The Thrashers never really grabbed hold of the sports fans in this town, before leaving Atlanta in 2011. And the Hawks have consistently been the most neglected of all of them.
Call me crazy; call me naïve; call me desperate, but this Hawks team feels different.
It might be the aesthetically pleasing system that Coach Mike Budenholzer has imported from San Antonio. Or maybe it’s that every player on this team can shoot from range and makes solid fundamental passes. Or maybe it’s because the Hawks have completely rebranded this year, changing the logo, the court and becoming more appealing to the masses. Or maybe it’s because they have become the smart team that makes the smart moved (getting actual assets for Joe Johnson, signing DeMarre Carroll and Paul Millsap on the cheap, etc.) instead of being preyed on as the team with no plan. Or maybe it’s because they project cool things onto their court.
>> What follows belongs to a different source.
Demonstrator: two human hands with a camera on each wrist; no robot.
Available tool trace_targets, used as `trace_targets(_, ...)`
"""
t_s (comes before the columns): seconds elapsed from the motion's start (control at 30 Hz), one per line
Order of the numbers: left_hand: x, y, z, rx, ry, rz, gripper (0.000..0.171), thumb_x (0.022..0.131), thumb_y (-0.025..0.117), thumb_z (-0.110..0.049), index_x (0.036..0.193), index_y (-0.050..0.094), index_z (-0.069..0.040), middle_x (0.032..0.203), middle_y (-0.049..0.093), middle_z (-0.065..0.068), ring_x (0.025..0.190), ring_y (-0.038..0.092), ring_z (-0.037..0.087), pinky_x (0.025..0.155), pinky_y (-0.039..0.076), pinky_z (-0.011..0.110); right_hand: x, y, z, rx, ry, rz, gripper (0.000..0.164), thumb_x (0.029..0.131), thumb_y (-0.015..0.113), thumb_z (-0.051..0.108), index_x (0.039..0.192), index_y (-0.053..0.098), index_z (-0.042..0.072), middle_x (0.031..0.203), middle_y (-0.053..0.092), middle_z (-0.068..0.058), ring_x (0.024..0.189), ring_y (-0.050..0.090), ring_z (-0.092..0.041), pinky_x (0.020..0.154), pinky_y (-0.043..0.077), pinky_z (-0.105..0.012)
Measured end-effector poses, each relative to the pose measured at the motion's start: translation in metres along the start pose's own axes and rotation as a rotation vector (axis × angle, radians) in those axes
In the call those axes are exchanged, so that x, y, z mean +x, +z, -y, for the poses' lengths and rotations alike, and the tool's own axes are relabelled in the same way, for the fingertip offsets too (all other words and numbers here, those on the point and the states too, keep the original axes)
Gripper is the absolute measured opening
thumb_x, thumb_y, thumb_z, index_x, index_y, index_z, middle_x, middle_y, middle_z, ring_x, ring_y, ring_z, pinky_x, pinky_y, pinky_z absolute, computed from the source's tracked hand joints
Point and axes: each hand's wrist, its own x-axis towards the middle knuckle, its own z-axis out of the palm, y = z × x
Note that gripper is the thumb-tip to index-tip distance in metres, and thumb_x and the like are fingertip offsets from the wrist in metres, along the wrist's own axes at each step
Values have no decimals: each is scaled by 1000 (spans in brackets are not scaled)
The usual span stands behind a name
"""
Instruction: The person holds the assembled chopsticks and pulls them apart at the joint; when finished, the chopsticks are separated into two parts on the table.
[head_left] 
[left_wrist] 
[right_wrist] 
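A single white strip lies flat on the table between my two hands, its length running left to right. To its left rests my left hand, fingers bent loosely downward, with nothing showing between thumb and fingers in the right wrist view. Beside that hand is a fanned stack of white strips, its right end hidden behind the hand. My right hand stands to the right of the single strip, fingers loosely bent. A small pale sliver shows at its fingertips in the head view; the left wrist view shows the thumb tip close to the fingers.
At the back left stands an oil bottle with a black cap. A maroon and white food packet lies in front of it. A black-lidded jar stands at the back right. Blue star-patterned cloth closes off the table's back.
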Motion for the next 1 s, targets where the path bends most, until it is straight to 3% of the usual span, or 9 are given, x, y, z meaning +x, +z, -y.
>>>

Regardless, the Atlanta Hawks won a franchise-record 60 games this season and finished atop the Eastern Conference, ahead of LeBron and the Cavs. No player on the entire team scored 30+ points in a game this season, and no team had ever had that happen and still win 50+ games. Until now. Hawks games are becoming events on top of the games. This is the best hope for a parade down Peachtree Street since the ’95 Braves. The best part: there’s no reason to believe that this is only a one-season fluke.
So why has that cynical nervousness stuck around? Why does it feel like this is just the Atlanta sports god playing an elaborate joke on our hopes?
Game one – though a win – only exacerbated those concerns. With the media practically begging the Hawks to choke so that the real stars can help get views, the recipe for the death of the greatest regular season Atlanta team in my lifetime nearly came to fruition. A serious injury – like Al Horford nearly suffered – could be the death blow. A bad shooting game against a good team could be enough to tilt a series and end this magical run. What if they really do need a superstar to be successful in the playoffs?
As an Atlanta sports fan, I have been trained to expect the worst, despite how bright things may seem. I have been traumatized enough to expect Matt Ryan to dislocate his shoulder on the final drive with a Super Bowl berth on the line; or anticipate the umpire calling the “infield-fly” rule despite the ball sitting 20 feet deep in the outfield grass. There is always darkness at the end of the light.
But maybe, just maybe, this Hawks team can finally break through. And if they do? A long-comatose sports town may be lurking, ready to be released from the doldrums of mediocrity. It only takes one team to change the complexion of a sports city, and it could be these Hawks.